Numbering over five million men, Britain's army in the First World War was by far the biggest in the nation's history, Remarkably, nearly half of those men who served in it were volunteers. An astonishing 2,466,719 men enlisted between August 1914 and December 1915, many in response to the appeals of the Secretary of State for War, Field-Marshal Lord Kitchener. How did Britain succeed in creating a mass army, almost from scratch, in the middle of a major war? What impelled so many men to volunteer - and whir happened to them once they had taken the King's Shilling?
In the first part of this illuminating book, Peter Simkins describes how Kitchener's New Armies were actually raised and reviews the main political, economic and social effects of the recruiting campaign. In the second, he examines the experiences and impressions of the officers and men who made up the New Armies. As well as analysing their motives for enlisting, he explores how they were fed, housed, equipped and trained before they set off for active service abroad.

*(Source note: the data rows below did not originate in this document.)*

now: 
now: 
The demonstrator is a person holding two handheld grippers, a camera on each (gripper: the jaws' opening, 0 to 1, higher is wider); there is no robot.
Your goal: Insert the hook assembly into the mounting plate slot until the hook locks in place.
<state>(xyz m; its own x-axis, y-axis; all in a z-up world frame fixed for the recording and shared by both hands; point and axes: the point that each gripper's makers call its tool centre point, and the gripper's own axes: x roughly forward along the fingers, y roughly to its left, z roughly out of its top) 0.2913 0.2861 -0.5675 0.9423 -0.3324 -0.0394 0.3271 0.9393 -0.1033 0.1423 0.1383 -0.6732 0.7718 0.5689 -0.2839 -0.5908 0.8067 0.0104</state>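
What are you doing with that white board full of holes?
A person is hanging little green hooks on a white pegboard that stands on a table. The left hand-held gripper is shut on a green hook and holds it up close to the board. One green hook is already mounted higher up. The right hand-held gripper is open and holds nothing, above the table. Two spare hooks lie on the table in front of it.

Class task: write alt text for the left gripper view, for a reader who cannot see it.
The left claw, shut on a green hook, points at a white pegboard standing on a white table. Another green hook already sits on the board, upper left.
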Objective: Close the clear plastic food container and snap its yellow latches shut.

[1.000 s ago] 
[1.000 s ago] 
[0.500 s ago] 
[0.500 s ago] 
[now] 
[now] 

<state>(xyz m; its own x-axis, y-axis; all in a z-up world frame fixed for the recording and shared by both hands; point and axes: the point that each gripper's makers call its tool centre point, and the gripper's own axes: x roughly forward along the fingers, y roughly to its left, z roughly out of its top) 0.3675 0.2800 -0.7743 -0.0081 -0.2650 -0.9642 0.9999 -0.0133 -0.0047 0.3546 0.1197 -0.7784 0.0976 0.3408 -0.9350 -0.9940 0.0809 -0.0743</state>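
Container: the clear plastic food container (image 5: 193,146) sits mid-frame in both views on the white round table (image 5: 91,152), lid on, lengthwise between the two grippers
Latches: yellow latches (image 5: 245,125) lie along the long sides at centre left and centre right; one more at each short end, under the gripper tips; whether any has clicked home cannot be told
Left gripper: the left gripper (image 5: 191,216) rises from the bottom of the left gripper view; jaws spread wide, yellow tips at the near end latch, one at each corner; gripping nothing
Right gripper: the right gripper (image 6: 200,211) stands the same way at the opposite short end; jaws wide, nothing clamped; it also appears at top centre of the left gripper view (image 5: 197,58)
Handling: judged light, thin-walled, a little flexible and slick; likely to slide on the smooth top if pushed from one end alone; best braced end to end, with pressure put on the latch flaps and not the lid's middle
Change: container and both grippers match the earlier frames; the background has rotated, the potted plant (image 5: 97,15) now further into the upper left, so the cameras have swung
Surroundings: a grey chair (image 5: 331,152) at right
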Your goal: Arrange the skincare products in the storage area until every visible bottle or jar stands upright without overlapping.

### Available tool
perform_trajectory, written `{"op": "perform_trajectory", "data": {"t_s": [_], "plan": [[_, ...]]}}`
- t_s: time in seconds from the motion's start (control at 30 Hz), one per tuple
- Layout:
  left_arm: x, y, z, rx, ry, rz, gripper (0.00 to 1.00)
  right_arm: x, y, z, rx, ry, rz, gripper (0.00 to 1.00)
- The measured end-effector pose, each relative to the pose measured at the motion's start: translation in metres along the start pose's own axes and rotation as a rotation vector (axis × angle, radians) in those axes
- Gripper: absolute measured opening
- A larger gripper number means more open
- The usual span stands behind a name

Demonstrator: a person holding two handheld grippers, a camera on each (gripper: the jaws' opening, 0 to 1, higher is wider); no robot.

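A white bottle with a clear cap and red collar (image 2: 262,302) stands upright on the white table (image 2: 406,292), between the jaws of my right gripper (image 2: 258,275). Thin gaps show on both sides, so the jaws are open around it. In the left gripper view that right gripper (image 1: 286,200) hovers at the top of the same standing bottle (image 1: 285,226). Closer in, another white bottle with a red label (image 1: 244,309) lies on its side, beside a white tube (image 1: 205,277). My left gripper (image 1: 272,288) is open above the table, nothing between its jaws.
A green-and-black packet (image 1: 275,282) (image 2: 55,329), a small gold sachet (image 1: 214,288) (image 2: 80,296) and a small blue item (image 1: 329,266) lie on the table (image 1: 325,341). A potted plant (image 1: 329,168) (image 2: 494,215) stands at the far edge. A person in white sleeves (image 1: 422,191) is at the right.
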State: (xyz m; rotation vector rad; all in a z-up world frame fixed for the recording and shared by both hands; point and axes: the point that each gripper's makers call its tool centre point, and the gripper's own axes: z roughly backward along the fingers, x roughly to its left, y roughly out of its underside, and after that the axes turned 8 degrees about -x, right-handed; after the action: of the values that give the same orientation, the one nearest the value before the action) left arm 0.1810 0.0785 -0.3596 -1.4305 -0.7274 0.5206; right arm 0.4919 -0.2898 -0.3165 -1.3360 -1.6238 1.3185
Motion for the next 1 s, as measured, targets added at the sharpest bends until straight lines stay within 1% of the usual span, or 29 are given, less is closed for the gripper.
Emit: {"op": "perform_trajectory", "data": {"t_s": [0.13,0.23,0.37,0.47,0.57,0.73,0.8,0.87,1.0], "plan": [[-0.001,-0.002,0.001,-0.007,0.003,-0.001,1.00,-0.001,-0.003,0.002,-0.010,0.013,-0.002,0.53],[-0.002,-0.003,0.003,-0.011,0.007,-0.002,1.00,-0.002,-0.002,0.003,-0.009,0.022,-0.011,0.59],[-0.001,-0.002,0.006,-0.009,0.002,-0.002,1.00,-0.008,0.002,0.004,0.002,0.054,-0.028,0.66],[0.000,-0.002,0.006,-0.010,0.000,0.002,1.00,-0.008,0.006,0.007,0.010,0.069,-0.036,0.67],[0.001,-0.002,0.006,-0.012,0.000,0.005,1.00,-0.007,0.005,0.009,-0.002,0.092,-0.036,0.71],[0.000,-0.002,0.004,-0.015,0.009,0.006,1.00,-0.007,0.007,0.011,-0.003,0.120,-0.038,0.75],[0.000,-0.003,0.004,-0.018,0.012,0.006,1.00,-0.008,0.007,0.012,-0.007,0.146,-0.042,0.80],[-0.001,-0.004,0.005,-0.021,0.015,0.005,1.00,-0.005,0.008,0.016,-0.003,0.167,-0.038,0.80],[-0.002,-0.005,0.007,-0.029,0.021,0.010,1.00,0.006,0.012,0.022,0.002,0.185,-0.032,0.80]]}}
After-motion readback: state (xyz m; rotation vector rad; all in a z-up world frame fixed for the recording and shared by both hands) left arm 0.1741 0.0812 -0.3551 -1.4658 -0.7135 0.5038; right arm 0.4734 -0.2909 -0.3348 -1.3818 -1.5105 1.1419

Drawing upon a wide variety of sources, ranging from government papers to the diaries and letters of individual soldiers, the author, a highly respected historian, questions long-held assumptions about the 'rush to the colours' and the nature of patriotism in 1914. Published in close cooperation and in association with the Imperial War Museum, Kitchener's Army is a masterly account of the raising of the New Armies which will be of great interest not only to those studying social, political and economic history, but also to general readers who wish to know more about the story of Britain's citizen soldiers in the Great War.